Retail in Russia is booming. This is creating a huge demand for retail space in a massively undersupplied market. But unlike most of Europe, Russians make the vast majority of their purchases using hard cash rather than credit. But this is changing and Russians are rapidly turning to credit purchases. In 2008 the consumer credit industry is expected to add $110 billion to overall consumer spending, suggesting that the rapid growth seen in the retail sector is set to continue and with it the continued demand for retail space.

The Russian retail market has been growing consistently for the past five years pushed mainly by increasing personal disposable incomes and an overall consumer spending boom. The development of a consumer credit industry is fast emerging as another factor boosting the overall growth of the Russian retail market.

Consumer loans only emerged in Russia in 2002. Previously virtually all payments were made using cash - in 2004 97% of all retail transactions were cash purchases. The Russian Ministry of Finance estimates that in 2005 the consumer credit market was worth 5.5% of Russian GDP, up from 3.8% in 2004. Since 2002 the market has been growing at an annual rate of between 110-130% - and this is set to continue.

One of the reasons the majority of people currently still prefer to use cash is that credit rates are high and terms for obtaining credit are often complicated. To overcome this many retailers have been actively implementing their own loan schemes to simplify the process.
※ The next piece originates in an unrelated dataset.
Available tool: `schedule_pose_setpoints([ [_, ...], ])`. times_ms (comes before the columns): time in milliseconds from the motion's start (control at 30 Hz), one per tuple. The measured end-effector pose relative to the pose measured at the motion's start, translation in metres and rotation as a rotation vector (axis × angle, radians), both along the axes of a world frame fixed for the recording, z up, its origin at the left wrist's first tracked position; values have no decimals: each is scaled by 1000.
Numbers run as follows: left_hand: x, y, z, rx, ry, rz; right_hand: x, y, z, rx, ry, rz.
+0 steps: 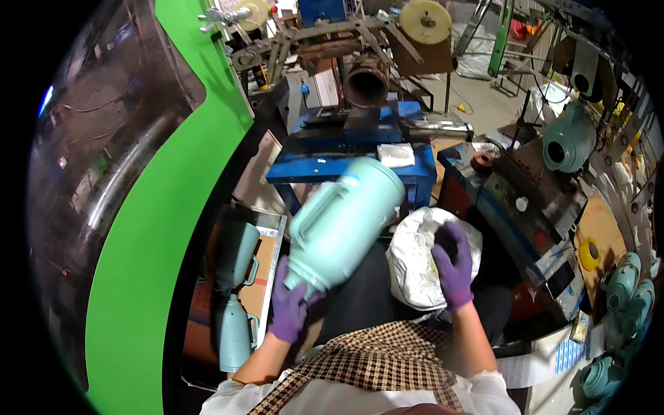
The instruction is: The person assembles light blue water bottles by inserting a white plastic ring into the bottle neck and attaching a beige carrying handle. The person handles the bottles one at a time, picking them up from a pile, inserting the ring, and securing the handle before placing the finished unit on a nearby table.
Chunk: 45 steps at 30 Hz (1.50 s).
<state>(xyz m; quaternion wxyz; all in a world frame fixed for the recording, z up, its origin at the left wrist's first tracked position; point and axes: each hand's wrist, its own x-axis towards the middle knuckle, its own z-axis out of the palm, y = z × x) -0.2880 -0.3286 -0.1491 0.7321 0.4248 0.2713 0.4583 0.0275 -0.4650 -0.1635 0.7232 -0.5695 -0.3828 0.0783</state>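
Note:
A pale green thermos flask shell (pixel 351 225) with a side handle is tilted in front of me, its narrow neck toward the lower left and its wide end toward the upper right. My left hand (pixel 287 309), in a purple glove, is closed round the neck. Over a white sack (pixel 409 273) at my lap hovers my right hand (pixel 455 270), also gloved in purple. Its thumb and fingers are apart, and I see nothing between them. The inside of the sack is partly hidden by that hand.
Ahead stands a blue metal bench (pixel 311 166) with a white packet (pixel 395 155) on it. A curved green machine panel (pixel 145 263) rises at left. Two flask shells (pixel 237 332) lie in a box beside it. More green shells (pixel 624 287) lie at right, near a yellow tape roll (pixel 589 254).

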Motion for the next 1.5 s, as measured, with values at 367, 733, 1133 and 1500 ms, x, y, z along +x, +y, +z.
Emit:
schedule_pose_setpoints([
  [367, 261, 186, 123, 1578, 883, 361, -46, -73, -52, -190, 209, -11],
  [733, 362, 285, 167, 1920, 1562, 125, -19, -101, -22, -307, -260, -204],
  [1133, 295, 33, 98, 2222, 419, -236, 303, -123, 113, -444, -1416, -1142],
  [1500, 239, -28, 123, 1791, -372, -207, -50, -87, 139, -358, -1083, -582],
])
This kind of in-store crediting is simpler for consumers, saves time and means purchases can be made right away. This is particularly popular in white and brown goods (consumer household appliances and electronics) and automobile segments where the majority of retailers have been aggressively implementing in-store crediting mechanisms to attract customers. As a result 74% of the credit volume in Russia in 2005 was this type of in-store crediting.

International consumer loans companies have gone even further and have now extended so that credit cards are issued by retailers themselves: including department stores, supermarkets and fashion stores. They provide their customers with limited credit cards with revolving accounts. The benefits for the retailer are that along with increasing the cumulative retail turnover effect, it helps to develop customer loyalty and track consumer behaviour.

Consumer loans are set to add USD 18 billion to retail expenditure in 2005, leading to an increase in operators' retail turnover. The growth of this sector further demonstrates the future stable growth of the retail sector and its increasing demand for real estate from both expanding local retail chains and emerging international operators. We predict that the direct implications for the retail real estate market will be:

As operators' turnovers increase, base rents are to go down on turnover rent implementation

retailers will more actively expand into the regions, thus rebalancing the existing pool of operators and sharing the business-risk of retail.
Russia's burgeoning consumer credit market along with its high population, growing personal incomes and high share of retail expenditures, is positioning itself as potentially the largest retail market in Europe.